The Semantic Web is here. Those that are taking advantage of Semantic Technologies to build a Semantic SEO strategy are benefiting from staggering results. From a research paper put together with the team at WordLift, presented at SEMANTiCS 2017, we documented that structured data is compelling from the digital marketing standpoint.
For instance, on the analysis of the design-focused website freeyork.org, after three months of using structured data on their WordPress website we saw the following improvements:
- +12.13% new users
- +18.47% increase in organic traffic
- +2.4 times increase in page views
- +13.75% of sessions duration
In other words, many still think of Semantic Technologies belonging to the future, when in reality quite a few players in the digital marketing space are taking advantage of them already.
Semantic SEO is a new and powerful way to make your content strategy more effective. In this article, I will explain from scratch what Semantic SEO is and why it’s important.
Why Semantic SEO?
In a nutshell, search engines need context to understand a query properly and to fetch relevant results for it. Contexts are built using words, expressions, and other combinations of words and links as they appear in bodies of knowledge such as encyclopedias and large corpora of text.

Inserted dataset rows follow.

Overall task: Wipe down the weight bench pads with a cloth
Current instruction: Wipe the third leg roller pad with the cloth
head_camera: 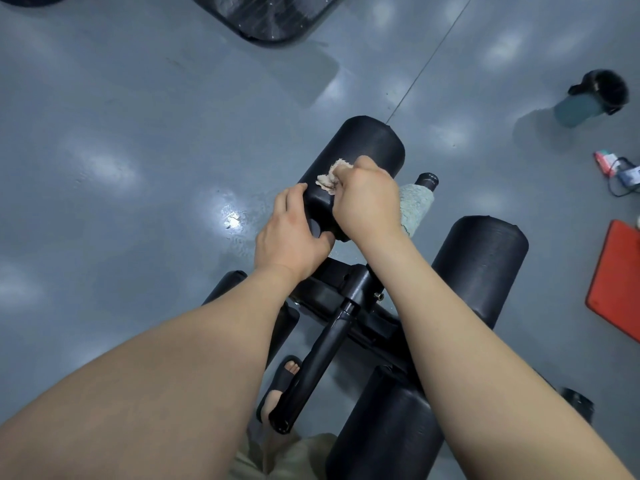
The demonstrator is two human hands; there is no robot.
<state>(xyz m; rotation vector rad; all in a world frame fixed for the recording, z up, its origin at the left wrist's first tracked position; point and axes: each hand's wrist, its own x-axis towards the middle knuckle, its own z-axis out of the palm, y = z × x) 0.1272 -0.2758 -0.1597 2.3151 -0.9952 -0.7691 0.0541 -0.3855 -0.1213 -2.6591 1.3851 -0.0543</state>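
Just above the middle of the frame, the right hand [363, 199] is closed in a fist around a bunched pinkish cloth [328, 179] and presses it onto the top of the black roller pad [360, 147]. This looks like the wiping stroke itself. The left hand [291, 233] grips the near end of the same pad, fingers curved along its left side and thumb at the end face. That is probably to keep the cylinder from turning or swinging on its bar while the cloth rubs across it. A pale green towel [415, 209] hangs over the bar just right of the wiping hand, close enough that a wide stroke could brush it. A second roller pad [481, 268] lies at centre right and a third roller pad [384, 431] at lower centre, both apart from the cloth and likely yet to be wiped. The black frame tube [322, 358] runs down between the forearms, with a sandalled foot [282, 382] beside it on the grey floor [121, 133]. Well away at the upper right lies a teal tumbler [588, 102]. A red mat [616, 285] sits at the right edge, and neither blocks the work.
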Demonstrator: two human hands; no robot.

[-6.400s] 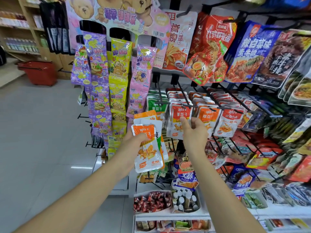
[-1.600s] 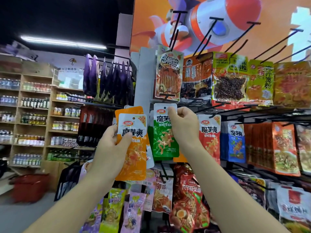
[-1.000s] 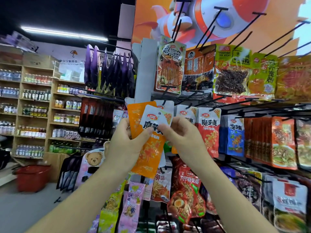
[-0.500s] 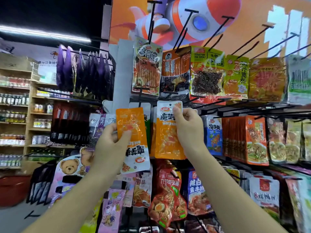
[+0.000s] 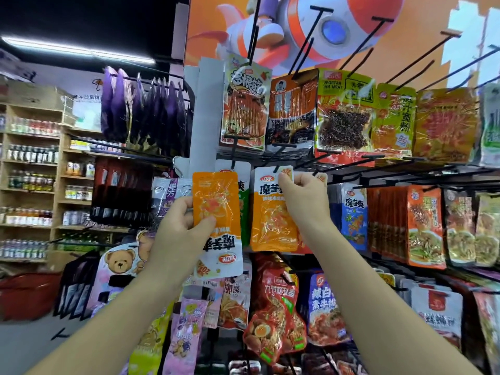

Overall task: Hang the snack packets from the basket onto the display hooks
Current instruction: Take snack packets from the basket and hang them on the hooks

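Shop floor (image 5: 24, 345) open far left; red basket (image 5: 27, 290) below wooden shelves (image 5: 32, 171). Left hand (image 5: 178, 234) grips upside-down orange packet (image 5: 216, 209), fingers curled round its edge, just off rack. Right hand (image 5: 305, 196) pinches top of upright orange packet (image 5: 272, 220) at black hook (image 5: 276, 168); threaded or not, cannot tell. Both grips unchanged from half second back. Green packet (image 5: 244, 212) behind, blue packet (image 5: 354, 215) right, crowding hook.
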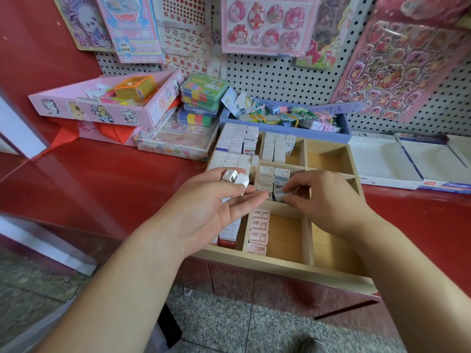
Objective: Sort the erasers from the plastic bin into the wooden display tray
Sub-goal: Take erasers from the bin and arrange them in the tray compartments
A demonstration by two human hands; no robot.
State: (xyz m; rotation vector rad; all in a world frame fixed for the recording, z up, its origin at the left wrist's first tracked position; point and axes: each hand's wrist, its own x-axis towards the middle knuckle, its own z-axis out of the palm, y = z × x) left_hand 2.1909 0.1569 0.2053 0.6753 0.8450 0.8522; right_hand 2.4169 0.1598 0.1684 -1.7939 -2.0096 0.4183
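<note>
With your right hand pinching one eraser in the middle compartment of the wooden display tray and your left hand cupping the spare erasers just beside it, seat the eraser upright, flush against the standing row.

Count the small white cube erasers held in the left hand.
2. One small white cube eraser lies on the curled fingers of the left hand; the second touches it on the thumb side. A white edge lower under those fingers may be a third, mostly hidden.
</note>
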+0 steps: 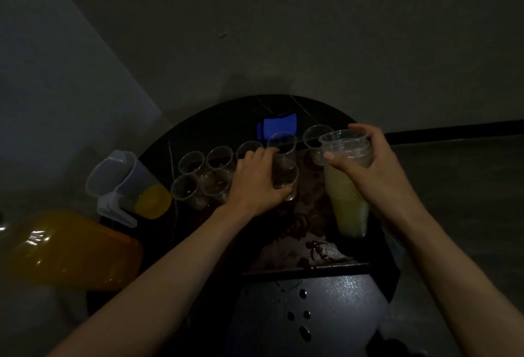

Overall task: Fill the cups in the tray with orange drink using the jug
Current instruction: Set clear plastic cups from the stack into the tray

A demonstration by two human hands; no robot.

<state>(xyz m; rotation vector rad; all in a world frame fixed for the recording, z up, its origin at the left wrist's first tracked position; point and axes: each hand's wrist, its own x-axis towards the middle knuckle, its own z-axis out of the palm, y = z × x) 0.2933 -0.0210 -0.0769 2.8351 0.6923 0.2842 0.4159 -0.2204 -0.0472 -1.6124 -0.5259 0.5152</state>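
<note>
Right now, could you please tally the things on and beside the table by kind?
Single clear cups: 8
Stack of cups: 1
Jug: 1
Orange container: 1
Blue object: 1
Total: 12

Left hand (259,181): grips a clear cup (285,164) at the tray (312,223).
Right hand (371,166): holds a cup stack (347,192) by its rim.
Other cups (191,161): empty, in rows.
Jug (127,183): left of the cups, orange drink low inside.
Bottle (71,249): orange, nearer left.
</note>
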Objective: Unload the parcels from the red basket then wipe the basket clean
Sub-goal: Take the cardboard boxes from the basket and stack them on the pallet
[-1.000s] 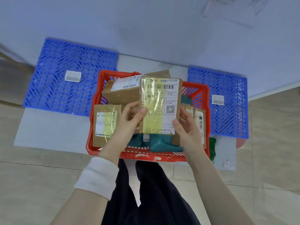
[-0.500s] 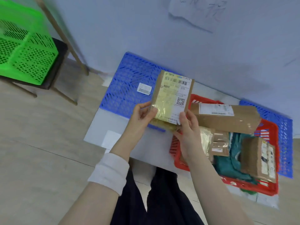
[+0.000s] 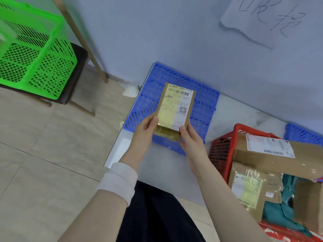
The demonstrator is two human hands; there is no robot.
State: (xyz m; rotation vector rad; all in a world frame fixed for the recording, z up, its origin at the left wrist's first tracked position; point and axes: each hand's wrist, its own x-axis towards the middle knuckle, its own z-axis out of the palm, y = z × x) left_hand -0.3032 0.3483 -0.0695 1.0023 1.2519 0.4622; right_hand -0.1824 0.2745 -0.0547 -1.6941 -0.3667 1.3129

Semantic SEO is a marketing technique that improves the traffic of a website by providing meaningful data that can unambiguously answer a specific search intent. It is also a way to create clusters of content that are semantically grouped into topics rather than keywords. In a famous Google patent on context-vectors, an example of the word “horse” is provided.
The document looked at how the same word can have different meanings: a “horse” is an animal for an equestrian, a working tool for a carpenter, and sport equipment for a gymnast. In Semantic SEO, much like Wikipedia does, content is cataloged and organized around each context in such a way that machines can understand and value its uniqueness.
The Beginning
Before we dive into how to use Semantic SEO, we need to talk about how important it is, and where it originated.
On Feb. 2009, Sir Tim Berners-Lee, the founding father of the web was performing a TED talk in Long Beach, Calif. He spoke of the formation of a new web, built over the past net. A Semantic Web based on open linked data.
Now the Semantic Web is here, and its technologies are available to digital marketers to make their SEO strategy more effective. How did we get there? Let’s take a few steps back.
The Old Web
Today well over a billion websites comprise the web.
http://t.co/D9pwMXuZOa recently passed a billion websites by their count….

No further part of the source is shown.